Based on the presented results, it was indicated that each model works best with a different number of features. SVM with a linear kernel and Logistic Regression both perform best with 20 features and it is also clear that they achieve similar scores in all metrics. On the other hand, when tested with 25 features the performance drops and when tested with 30 features the performance dropped even further. This means that the presence of overfitting became more intense and that the addition of more features was redundant. In the case of Random Forest and Dense Layers, the models performed their best across all metrics (with a small exception at the accuracy of the Dense Layers) when given 25 features. Both Random Forest and Dense Layers benefit from having more features. As an ensemble learning method, Random Forest, can use the larger number of features to create more informative splits across its decision trees, which also explains the considerably better score at the AUC-ROC score. Similarly, neural networks can use larger sets of features to learn more complex patterns because of their capacity to handle and learn from additional features. However, when tested with a set of 30 features (using the same feature selector), every model under-performed in every single metric. This implies that after a specific point the models cannot generalize as well.
Overall, while testing for overfitting by comparing the train and test set metrics, we noticed some mild overfitting (on average about 5% gap between the train and test set performances). However, due to all the mitigation measures taken and the use of cross validation, we deem this modest amount of overfitting acceptable in this case.
Unimodal acoustic model
Features discussion
In the case of the unimodal acoustic model’s feature selection, we noticed that across all different methods and settings, certain features (particularly from the MFCCs and formant features) show a consistency in appearing as significant. This suggests that there may be an important relationship between these features and the target variable across both linear (LogReg) and non-linear (RF) model perspectives. Another notable fact that we noticed is that pitch-related features were more prominently selected by the RF model and specifically with the RFE method. This indicates that the relationship between pitch features and the target variable can probably be captured more effectively compared to linear models (at least in some contexts). Further weight was given in the research of pitch-related features, as they were discussed a lot during related projects. This, in association with the lack of pitch-related features selected by the Logistic Regression model, lead us to conclude that the linear nature of the particular model may not always capture the complex ways in which the specific features contribute to the specific classification task. It’s probably why, Random Forest, being a non-linear model, might be better in capturing such complexities and interactions; for instance if pitch interacts with other features in a way that doesn’t lend itself to linear separation.
Results
The results shown in Table 14 represent the performance of our models when tested on the features of the RFE with Random Forest selector. The columns of the table represent the same values as the columns of the corresponding table (Table 13) of the unimodal text model.

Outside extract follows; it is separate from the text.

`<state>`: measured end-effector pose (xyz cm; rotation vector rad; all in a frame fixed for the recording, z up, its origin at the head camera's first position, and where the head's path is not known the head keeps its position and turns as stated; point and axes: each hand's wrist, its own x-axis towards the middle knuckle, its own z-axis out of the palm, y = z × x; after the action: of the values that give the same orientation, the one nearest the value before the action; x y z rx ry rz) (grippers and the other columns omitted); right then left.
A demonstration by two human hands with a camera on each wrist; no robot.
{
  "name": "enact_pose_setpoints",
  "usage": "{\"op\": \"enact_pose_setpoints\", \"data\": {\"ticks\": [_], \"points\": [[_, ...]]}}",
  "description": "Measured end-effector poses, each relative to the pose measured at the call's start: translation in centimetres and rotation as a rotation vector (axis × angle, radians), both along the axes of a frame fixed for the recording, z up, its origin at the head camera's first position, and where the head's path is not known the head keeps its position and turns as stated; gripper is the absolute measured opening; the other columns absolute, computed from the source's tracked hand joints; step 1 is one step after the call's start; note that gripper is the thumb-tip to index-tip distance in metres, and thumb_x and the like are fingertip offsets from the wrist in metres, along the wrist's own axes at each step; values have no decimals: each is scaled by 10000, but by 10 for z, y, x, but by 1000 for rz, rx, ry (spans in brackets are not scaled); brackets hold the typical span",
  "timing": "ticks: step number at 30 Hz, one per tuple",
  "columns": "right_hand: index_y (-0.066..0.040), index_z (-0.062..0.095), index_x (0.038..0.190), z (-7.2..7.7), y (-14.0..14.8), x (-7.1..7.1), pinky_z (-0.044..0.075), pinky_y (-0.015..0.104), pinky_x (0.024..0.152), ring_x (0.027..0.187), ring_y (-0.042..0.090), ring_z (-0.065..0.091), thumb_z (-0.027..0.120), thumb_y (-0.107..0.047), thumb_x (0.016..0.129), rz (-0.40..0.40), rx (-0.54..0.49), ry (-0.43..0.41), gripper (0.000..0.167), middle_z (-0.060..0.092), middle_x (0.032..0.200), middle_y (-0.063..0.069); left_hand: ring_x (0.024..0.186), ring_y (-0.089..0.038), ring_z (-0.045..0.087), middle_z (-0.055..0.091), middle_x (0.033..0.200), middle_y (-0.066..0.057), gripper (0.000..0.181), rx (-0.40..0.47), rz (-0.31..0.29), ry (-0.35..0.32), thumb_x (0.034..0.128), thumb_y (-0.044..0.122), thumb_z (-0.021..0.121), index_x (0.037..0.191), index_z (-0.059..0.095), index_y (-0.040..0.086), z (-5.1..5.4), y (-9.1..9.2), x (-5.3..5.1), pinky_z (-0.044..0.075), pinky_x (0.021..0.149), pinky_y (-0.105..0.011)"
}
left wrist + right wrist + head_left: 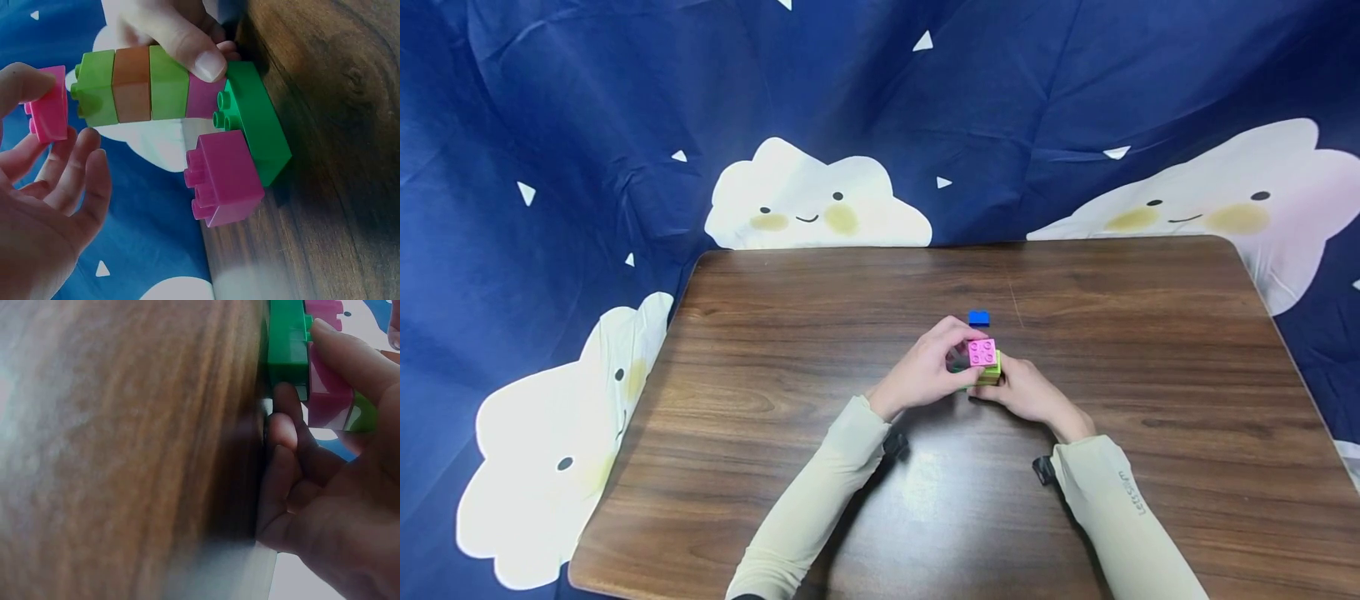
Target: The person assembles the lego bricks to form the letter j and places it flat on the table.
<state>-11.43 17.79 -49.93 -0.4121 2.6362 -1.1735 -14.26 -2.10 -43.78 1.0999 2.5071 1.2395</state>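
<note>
Between its thumb and fingers my left hand point(927, 367) pinches a pink brick point(50, 105), studs up. The brick stands a small gap above a stack, apart from its top studs. From the top down, the stack has a lime brick point(97, 89), a brown brick point(132, 84), another lime brick point(169, 87) and a magenta brick point(330, 397), on a long green brick point(261, 125). A second magenta brick point(230, 178) sits on that green brick's other end. My right hand point(1032, 390) grips the stack low down, thumb and fingers around the lower magenta brick.
Behind the hands, a blue brick point(979, 318) lies on the brown wooden table point(760, 350). A dark blue curtain point(625, 75) with white clouds hangs along the table's back and left side.
</note>
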Motion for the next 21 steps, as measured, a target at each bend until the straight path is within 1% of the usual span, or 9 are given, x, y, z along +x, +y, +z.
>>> {"op": "enact_pose_setpoints", "data": {"ticks": [5,10,13,16,18,21], "points": [[5,547,1281,0,1,1,496,485,873,1018,301,642,737,-334,842,3,10,11,586,684,1132,189,974,-166,540,544,1139,-48,410,-4,-12,-9,850,150,699,1245,609,90,-1,1,2,497,838,-358],[19,551,1271,0,1,1,501,469,854,968,269,642,737,-292,843,7,21,26,561,691,1100,191,1022,-165,553,546,1143,-36,401,-35,-16,26,853,166,697,1239,617,92,-4,2,2,456,905,-244],[26,571,1238,0,0,1,505,434,815,899,232,630,740,-248,836,4,21,39,515,702,1046,173,1026,-155,550,550,1144,-28,404,-46,-24,42,849,162,693,1241,620,93,-3,3,2,429,904,-194],[17,597,1193,-1,0,0,497,378,758,829,190,602,745,-233,829,2,20,45,466,708,980,133,1013,-170,553,551,1137,-26,419,-45,-33,50,843,152,681,1253,615,92,-3,4,2,426,885,-186],[10,608,1168,0,0,0,469,331,708,772,163,562,743,-224,828,4,19,39,434,696,915,94,996,-170,554,551,1127,-20,440,-48,-38,61,839,149,672,1271,604,103,-2,4,2,425,867,-180],[9,611,1144,0,0,0,439,302,658,722,158,532,738,-213,825,6,16,32,410,655,828,61,975,-178,563,551,1110,-6,441,-54,-44,79,834,151,665,1269,601,119,-2,4,1,423,853,-178]]}}
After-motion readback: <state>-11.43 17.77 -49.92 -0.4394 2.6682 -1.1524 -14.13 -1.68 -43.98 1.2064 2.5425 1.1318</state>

By observing the results it’s noticeable that the models performed best with the same feature set sizes, as in text. SVM had the best results with the 20 features set, but it did surprisingly bad in the case of predicting marker presence (F1 score of 1s). With 10 and 15 features, SVM actually had a score of 0 on this metric. This can be attributed to various reasons, like overfitting or feature selection impact. It’s possible that SVM might be overfitting to the majority class (ignoring the minority class entirely), or that the feature selection might not be sufficiently informative for the particular model to distinguish between classes. Logistic Regression, although comparable with SVM at the other metrics, managed to achieve approximately double the score of SVM’s ‘F1 score - 1s’. Dense Layers did better than SVM and LogReg, especially with 10 features and it actually achieved the best score on ‘F1 - 1s’, along with RF. Both LogReg and Dense Layers performed the best with the 10 features set. Finally, the RF model got the best scores with the 15 features, with the single exception of ‘F1 - 1s’, which appeared to be higher with less features (10). It was also interesting how RF performed the best across all models and metrics. We hypothesize that this is due to the fact that the feature sets used were picked by the selector that used RF as its classifier. It is noteworthy to mention that the particular results of RF (on 15 features) were the highest results (for every single evaluation metric) achieved by the unimodal audio model across all feature selectors.
For reference, unlike the unimodal text model, the audio model under-performed with any additional amount of features (tested with 25 and 30 features as well). This indicates that our models cannot handle and learn the same with the acoustic features, as they did with the textual ones.
Multimodal model
Table 15 presents the results achieved on the concatenated features sets. In the ‘Features’ column, ‘t’ stands for textual features and ‘a’ for acoustic.
The presented results indicate that the ‘20t, 10a’ features set works great with our models. In all cases, with a couple of exceptions, the particular set pulls off the highest results. The exceptions include the AUC-ROC score achieved by the ‘20t, 15a’ features set on the SVM model, which is the highest one observed across all cases, and the case of the Dense Layers. Dense Layers appear to work best (overall) with the ‘20t, 15a’ set, although the score gap with the other two sets isn’t that noteworthy. The ‘20t, 15a’ features set is the largest one out of the 3, consisting of 35 features, instead of 30. This could possibly mean that Dense Layers can be effectively trained on larger feature sets and even improve their attained results further.
Table 16, presents a comparison between the three modality approaches, for each model, using the best performing features in each case.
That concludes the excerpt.